#### [To do]
Pictures excluded, output the lines of the data below between the one holding "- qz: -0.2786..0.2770" and the one holding "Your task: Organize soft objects", inclusive, exactly as they stand.
--- Supplied material Enclosed Below ---
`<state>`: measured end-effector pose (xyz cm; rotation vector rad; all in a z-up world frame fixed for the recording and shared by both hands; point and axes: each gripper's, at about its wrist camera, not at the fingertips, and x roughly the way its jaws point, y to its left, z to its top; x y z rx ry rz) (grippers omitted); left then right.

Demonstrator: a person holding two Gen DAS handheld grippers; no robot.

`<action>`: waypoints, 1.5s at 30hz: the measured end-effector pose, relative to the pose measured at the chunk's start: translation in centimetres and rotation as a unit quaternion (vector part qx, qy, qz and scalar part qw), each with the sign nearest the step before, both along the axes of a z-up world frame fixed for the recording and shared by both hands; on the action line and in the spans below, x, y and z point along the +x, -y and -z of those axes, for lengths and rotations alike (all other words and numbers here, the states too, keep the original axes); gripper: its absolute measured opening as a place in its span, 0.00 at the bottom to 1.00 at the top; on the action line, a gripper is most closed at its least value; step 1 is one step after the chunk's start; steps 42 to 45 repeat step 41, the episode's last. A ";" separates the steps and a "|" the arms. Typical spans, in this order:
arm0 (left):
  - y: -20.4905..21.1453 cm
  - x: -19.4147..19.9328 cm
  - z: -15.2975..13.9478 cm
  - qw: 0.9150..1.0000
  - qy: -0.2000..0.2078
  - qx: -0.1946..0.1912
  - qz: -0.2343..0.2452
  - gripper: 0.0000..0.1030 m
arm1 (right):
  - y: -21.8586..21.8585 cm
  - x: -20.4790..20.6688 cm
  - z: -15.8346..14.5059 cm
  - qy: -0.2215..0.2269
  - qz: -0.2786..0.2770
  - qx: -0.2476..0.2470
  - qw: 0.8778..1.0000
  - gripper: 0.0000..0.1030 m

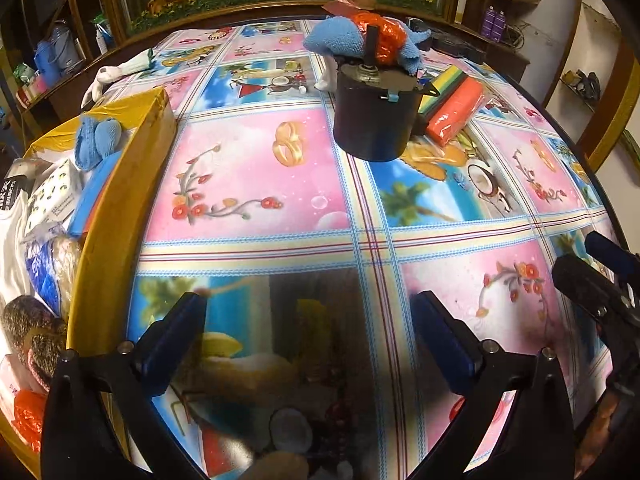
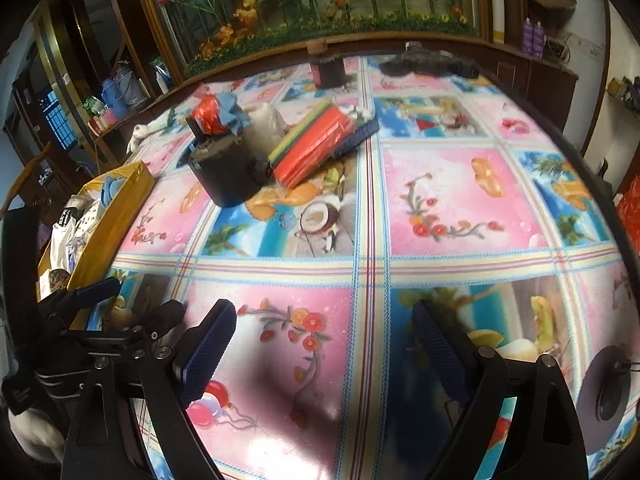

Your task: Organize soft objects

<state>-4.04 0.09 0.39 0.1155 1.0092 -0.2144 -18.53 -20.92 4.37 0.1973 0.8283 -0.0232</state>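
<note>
- You have one table under a glossy pink-and-blue picture-print cloth (image 1: pixel 256 168), carrying everything.
- One yellow-taped cardboard box (image 1: pixel 120 208) sits at its left edge, holding a blue knitted cloth (image 1: pixel 94 140), packets and scouring pads.
- One black cylindrical pot (image 1: pixel 374 116) stands toward the far edge, with one orange sponge pack (image 1: pixel 454 114) just beside it and a blue towel (image 1: pixel 332 38) behind.
- Your left gripper (image 1: pixel 308 340) and right gripper (image 2: pixel 326 354) both hover spread wide, holding nothing.

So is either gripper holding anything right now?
No. The left gripper and right gripper are both open, with only tablecloth between their fingers.
</note>
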 end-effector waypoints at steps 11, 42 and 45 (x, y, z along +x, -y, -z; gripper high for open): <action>-6.6 -5.3 -8.5 0.979 0.171 -0.021 -0.111 1.00 | -4.2 -4.1 -4.8 0.066 0.008 -0.098 0.993 0.90; -17.8 -7.9 -8.9 0.957 0.176 -0.040 -0.227 1.00 | -21.8 -2.0 -5.2 0.047 -0.177 -0.148 0.972 0.91; -17.8 -7.9 -8.9 0.957 0.176 -0.040 -0.227 1.00 | -21.8 -2.0 -5.2 0.047 -0.177 -0.148 0.972 0.91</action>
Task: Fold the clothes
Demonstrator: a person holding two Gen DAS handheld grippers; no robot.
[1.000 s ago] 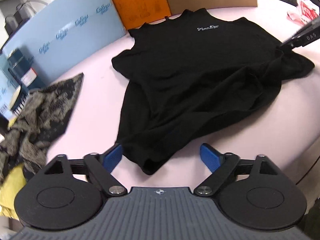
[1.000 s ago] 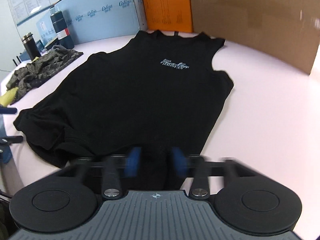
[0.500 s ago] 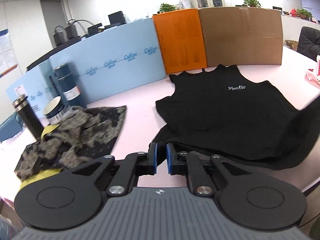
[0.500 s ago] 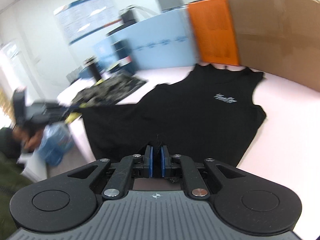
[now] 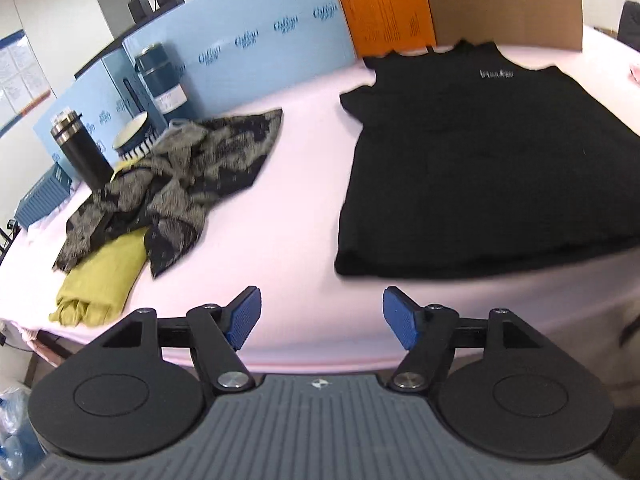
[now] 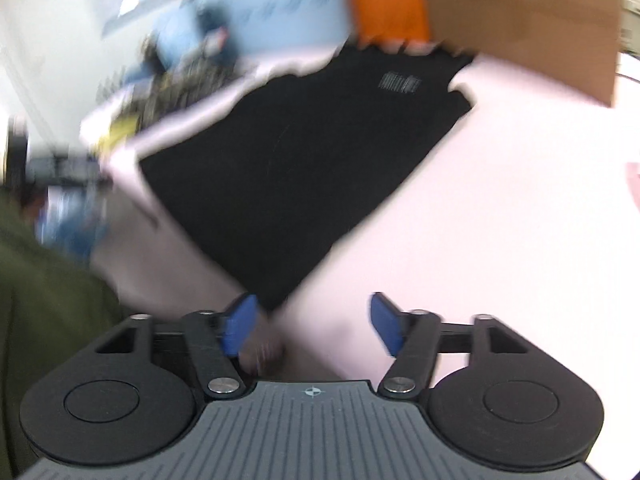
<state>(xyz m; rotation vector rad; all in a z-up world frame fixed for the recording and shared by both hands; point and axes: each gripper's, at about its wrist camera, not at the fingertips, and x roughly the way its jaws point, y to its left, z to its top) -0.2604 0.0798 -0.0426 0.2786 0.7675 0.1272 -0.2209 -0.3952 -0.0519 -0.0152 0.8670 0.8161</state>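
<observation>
The black tank top [image 5: 480,176] lies flat on the pink table [image 5: 288,216], long axis running away from both opening, empty claws, its hem corner nearer the right gripper [image 6: 312,322] than the left gripper [image 5: 322,318].

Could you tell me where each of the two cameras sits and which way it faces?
Left wrist: on the left gripper, angled down over the pink table; jaws opening, nothing between them.
Right wrist: on the right gripper, at the shirt's near corner, blurred; jaws opening, empty; an olive sleeve shows.
Shared: the black shirt, the orange panel and the cardboard.
</observation>
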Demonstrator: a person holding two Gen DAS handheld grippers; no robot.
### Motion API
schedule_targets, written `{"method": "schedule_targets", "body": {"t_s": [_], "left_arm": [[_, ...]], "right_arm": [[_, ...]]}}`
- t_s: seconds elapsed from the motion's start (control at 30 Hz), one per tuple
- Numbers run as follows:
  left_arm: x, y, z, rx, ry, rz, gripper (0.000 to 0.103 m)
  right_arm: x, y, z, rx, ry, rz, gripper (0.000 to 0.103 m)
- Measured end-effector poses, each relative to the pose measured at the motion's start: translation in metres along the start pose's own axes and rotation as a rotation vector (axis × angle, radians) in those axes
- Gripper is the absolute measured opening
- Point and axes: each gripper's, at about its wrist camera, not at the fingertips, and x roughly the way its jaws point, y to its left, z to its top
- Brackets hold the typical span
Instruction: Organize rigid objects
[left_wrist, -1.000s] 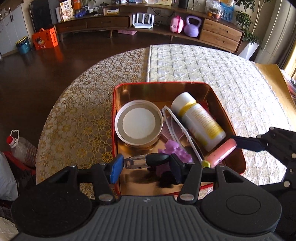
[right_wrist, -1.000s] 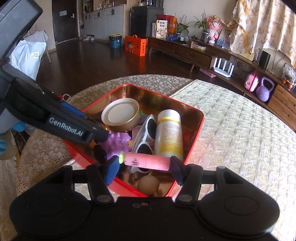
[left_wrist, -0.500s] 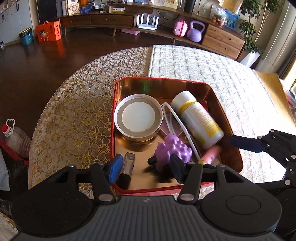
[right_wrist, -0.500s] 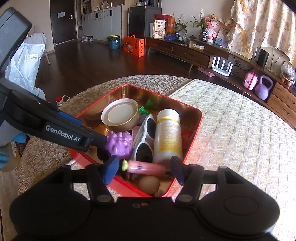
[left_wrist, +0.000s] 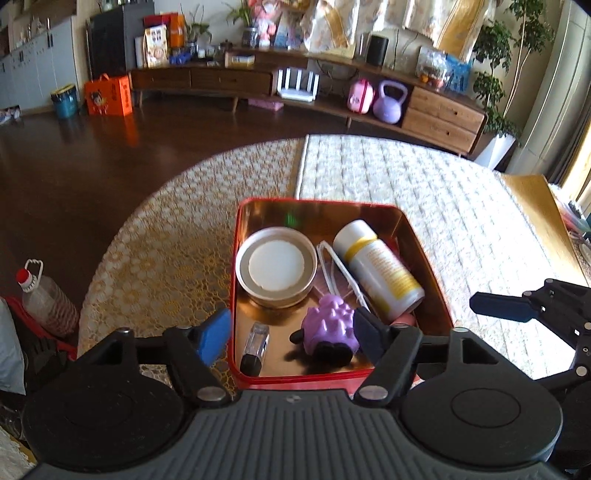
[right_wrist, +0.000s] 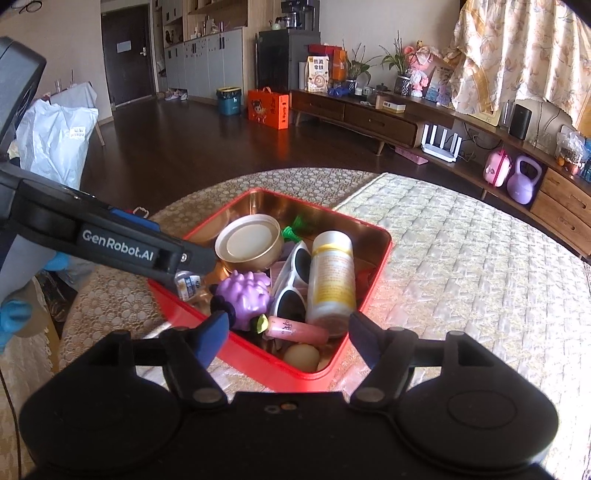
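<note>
Table (left_wrist: 424, 192): round top under a lace cloth on its left part and a quilted pale mat on its right part; it carries one tin.
Red tin (left_wrist: 233, 295): rectangular, gold inside, set near the table's near edge, straddling the seam between lace and mat; every loose item lies inside it.
Left gripper (left_wrist: 288, 334): hovers over the tin's near left corner; its jaws have just been opening and now stand wide with nothing pressed between them, the blue pad (left_wrist: 214, 334) outside the tin's left wall.
Right gripper (right_wrist: 286, 338): hovers over the tin's near right corner, jaws also just opened and now wide, gripping nothing; the pink tube lies below the gap, untouched.
White bottle (left_wrist: 378, 269): on its side along the tin's right wall, yellow label up.
Round lidded tub (left_wrist: 276, 266): in the tin's far left corner.
Sunglasses (right_wrist: 293, 284): white frame, dark lenses, wedged between tub and bottle.
Purple spiky toy (left_wrist: 330, 328): middle of the tin's near edge.
Pink tube (right_wrist: 297, 328): lying flat beside the bottle's base, near right corner.
Small clear vial (left_wrist: 255, 347): dark cap, flat in the near left corner.
Egg-shaped item (right_wrist: 301, 356): pale, tucked in the near right corner.
Green piece (right_wrist: 295, 230): small, against the far wall behind the tub.
</note>
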Motion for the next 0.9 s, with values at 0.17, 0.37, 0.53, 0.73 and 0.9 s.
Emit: {"method": "schedule_targets", "body": {"t_s": [0.17,0.37,0.53,0.73,0.9], "left_arm": [[-0.014,-0.001,-0.003,-0.005,-0.044,0.002,0.074],[-0.031,-0.010,-0.011,0.015,-0.093,0.005,0.082],[-0.046,-0.021,-0.018,0.029,-0.119,-0.002,0.083],[-0.061,-0.032,-0.025,0.036,-0.143,-0.016,0.085],[-0.073,-0.045,-0.032,0.062,-0.172,-0.024,0.102]], "right_arm": [[-0.024,-0.005,-0.005,0.037,-0.040,0.023,0.084],[-0.051,-0.017,-0.011,0.097,-0.092,0.042,0.090],[-0.072,-0.029,-0.019,0.137,-0.151,0.071,0.098],[-0.094,-0.042,-0.029,0.188,-0.224,0.076,0.103],[-0.109,-0.050,-0.040,0.219,-0.265,0.065,0.103]]}}
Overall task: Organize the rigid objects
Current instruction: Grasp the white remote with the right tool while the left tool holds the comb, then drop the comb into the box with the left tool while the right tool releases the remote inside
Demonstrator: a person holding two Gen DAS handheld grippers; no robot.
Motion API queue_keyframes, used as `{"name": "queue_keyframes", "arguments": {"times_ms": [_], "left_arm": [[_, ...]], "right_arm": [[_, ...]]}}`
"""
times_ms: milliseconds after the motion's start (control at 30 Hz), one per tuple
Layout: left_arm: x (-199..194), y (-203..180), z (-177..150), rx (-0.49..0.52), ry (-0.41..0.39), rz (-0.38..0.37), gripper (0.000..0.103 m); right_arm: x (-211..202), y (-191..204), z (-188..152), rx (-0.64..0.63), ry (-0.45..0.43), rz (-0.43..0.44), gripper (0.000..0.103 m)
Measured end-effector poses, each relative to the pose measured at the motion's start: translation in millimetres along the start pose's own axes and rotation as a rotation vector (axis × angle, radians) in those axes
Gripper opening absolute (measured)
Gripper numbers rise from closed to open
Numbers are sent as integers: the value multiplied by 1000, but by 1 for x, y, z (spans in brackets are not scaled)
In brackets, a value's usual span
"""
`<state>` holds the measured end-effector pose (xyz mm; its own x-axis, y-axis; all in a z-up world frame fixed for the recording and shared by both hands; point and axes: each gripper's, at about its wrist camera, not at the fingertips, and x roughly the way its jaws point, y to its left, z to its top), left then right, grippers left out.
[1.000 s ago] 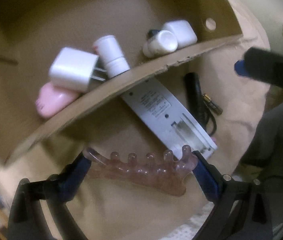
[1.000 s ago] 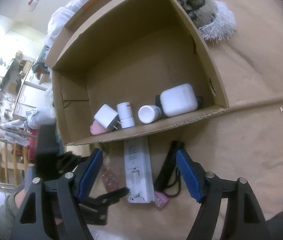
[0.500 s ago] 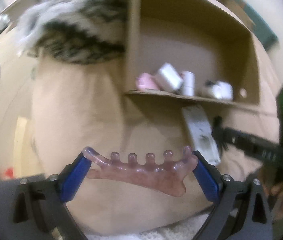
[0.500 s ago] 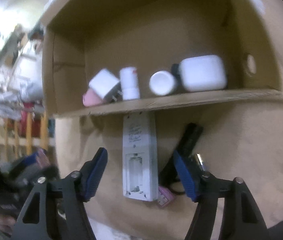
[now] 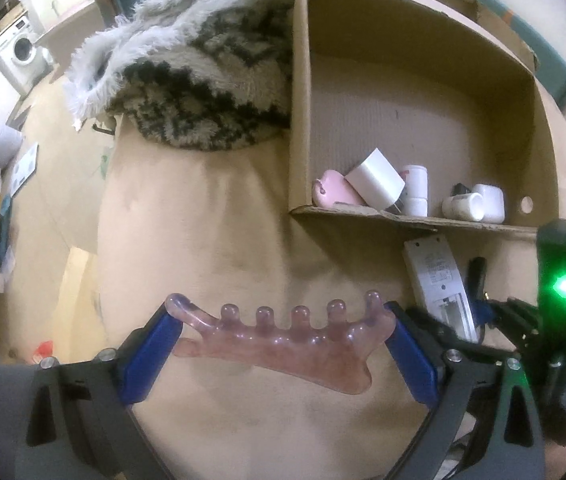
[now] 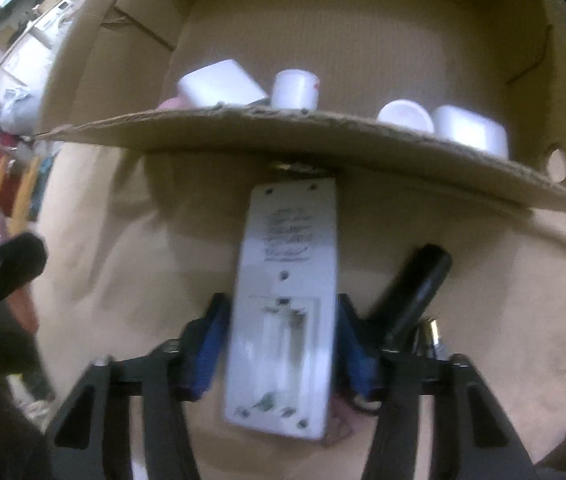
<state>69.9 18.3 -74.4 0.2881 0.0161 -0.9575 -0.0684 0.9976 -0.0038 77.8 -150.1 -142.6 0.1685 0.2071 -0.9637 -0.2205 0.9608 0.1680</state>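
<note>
My left gripper (image 5: 283, 320) is shut on a translucent pink toe separator (image 5: 283, 344), gripped end to end and held above the tan cover, left of the cardboard box (image 5: 403, 120). My right gripper (image 6: 279, 320) points down over a white remote (image 6: 287, 240) that lies back-up with its battery bay open, one end under the box's front edge. Its jaws are closing with the remote between them, and the blue pads (image 6: 211, 340) sit against its long sides. Inside the box lie a white plug (image 5: 375, 184), a pink item (image 5: 331, 194), a white bottle (image 5: 415, 192) and a white case (image 5: 491, 200).
A black cylinder with a cable (image 6: 419, 292) lies just right of the remote, and a metal-tipped plug is beside the right finger. A shaggy grey-and-black rug (image 5: 203, 80) lies against the box's left wall. The right gripper's body with a green light (image 5: 563, 284) shows in the left wrist view.
The left gripper pulled back from the box and rolled, still holding the pink separator. The right gripper came down over the white remote and its jaws narrowed onto the remote's sides.
</note>
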Motion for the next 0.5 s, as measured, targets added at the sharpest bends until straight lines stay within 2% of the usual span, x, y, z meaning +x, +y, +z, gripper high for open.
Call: {"name": "queue_keyframes", "arguments": {"times_ms": [133,333,500], "left_arm": [[-1,-1,-3,9,-8,7,98],[-2,4,-4,-11,-16,4,98],[-7,1,-5,-2,-35,8,98]], "right_arm": [[-5,-6,-2,34,-33,20,49],[-31,-23,-12,99,-49,114,49],[-65,-38,-25,193,-85,265,49]]}}
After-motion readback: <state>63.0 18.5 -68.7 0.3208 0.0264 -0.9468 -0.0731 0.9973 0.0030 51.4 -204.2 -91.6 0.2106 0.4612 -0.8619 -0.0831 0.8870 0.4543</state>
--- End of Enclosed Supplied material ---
#### [Expected output]
  - qz: -0.2786..0.2770
  - qx: -0.2476..0.2470
  - qw: 0.8778..1.0000
  - gripper: 0.0000..0.1030 m


Your task: Organize soft objects

No further output is required, since the answer is complete.